■ **Assignment**
Every line below should be repeated exactly as written.

------------------------------------------------------------------------

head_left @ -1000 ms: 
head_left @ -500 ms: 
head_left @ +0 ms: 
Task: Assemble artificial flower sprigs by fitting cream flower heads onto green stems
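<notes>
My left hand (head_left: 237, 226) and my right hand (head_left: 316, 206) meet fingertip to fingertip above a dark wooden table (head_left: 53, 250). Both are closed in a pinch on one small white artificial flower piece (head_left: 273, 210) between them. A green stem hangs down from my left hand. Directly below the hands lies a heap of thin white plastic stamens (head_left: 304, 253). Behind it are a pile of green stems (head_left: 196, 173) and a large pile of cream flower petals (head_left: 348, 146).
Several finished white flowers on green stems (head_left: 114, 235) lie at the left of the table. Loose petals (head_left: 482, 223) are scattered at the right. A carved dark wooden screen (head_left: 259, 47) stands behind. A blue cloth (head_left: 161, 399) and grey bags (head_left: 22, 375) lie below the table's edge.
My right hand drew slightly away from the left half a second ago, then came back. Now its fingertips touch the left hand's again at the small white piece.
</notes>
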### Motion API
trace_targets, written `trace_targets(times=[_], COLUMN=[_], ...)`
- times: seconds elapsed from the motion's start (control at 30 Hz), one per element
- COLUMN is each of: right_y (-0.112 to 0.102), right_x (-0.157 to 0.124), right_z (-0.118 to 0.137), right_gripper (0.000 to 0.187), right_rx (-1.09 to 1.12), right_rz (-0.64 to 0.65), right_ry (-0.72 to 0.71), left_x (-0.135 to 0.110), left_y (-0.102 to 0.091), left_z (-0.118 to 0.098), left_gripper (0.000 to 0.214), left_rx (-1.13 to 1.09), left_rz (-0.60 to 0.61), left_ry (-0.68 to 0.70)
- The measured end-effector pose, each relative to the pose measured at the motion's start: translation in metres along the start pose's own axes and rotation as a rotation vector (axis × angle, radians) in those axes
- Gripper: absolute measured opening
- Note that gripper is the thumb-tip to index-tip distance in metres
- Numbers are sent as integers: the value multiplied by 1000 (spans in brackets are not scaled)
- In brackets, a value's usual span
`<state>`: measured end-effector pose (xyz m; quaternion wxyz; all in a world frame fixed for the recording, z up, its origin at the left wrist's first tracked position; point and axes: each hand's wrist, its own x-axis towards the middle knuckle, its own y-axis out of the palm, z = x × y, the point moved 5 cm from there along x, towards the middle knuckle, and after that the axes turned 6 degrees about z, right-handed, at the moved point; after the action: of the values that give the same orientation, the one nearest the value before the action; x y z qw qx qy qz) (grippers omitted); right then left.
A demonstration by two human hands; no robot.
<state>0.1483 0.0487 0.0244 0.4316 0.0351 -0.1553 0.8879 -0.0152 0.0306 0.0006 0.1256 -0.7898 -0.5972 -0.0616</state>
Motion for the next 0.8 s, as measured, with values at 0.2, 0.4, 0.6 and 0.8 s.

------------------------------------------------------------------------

■ **Result of this task**
head_left @ -1000 ms: 
head_left @ -500 ms: 
head_left @ +0 ms: 
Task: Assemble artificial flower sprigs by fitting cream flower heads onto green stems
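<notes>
My left hand (head_left: 237, 226) and my right hand (head_left: 316, 206) meet fingertip to fingertip above a dark wooden table (head_left: 53, 250). Both are closed in a pinch on one small white artificial flower piece (head_left: 273, 210) between them. A green stem hangs down from my left hand. Directly below the hands lies a heap of thin white plastic stamens (head_left: 304, 253). Behind it are a pile of green stems (head_left: 196, 173) and a large pile of cream flower petals (head_left: 348, 146).
Several finished white flowers on green stems (head_left: 114, 235) lie at the left of the table. Loose petals (head_left: 482, 223) are scattered at the right. A carved dark wooden screen (head_left: 259, 47) stands behind. A blue cloth (head_left: 161, 399) and grey bags (head_left: 22, 375) lie below the table's edge.
My right hand drew slightly away from the left half a second ago, then came back. Now its fingertips touch the left hand's again at the small white piece.
</notes>
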### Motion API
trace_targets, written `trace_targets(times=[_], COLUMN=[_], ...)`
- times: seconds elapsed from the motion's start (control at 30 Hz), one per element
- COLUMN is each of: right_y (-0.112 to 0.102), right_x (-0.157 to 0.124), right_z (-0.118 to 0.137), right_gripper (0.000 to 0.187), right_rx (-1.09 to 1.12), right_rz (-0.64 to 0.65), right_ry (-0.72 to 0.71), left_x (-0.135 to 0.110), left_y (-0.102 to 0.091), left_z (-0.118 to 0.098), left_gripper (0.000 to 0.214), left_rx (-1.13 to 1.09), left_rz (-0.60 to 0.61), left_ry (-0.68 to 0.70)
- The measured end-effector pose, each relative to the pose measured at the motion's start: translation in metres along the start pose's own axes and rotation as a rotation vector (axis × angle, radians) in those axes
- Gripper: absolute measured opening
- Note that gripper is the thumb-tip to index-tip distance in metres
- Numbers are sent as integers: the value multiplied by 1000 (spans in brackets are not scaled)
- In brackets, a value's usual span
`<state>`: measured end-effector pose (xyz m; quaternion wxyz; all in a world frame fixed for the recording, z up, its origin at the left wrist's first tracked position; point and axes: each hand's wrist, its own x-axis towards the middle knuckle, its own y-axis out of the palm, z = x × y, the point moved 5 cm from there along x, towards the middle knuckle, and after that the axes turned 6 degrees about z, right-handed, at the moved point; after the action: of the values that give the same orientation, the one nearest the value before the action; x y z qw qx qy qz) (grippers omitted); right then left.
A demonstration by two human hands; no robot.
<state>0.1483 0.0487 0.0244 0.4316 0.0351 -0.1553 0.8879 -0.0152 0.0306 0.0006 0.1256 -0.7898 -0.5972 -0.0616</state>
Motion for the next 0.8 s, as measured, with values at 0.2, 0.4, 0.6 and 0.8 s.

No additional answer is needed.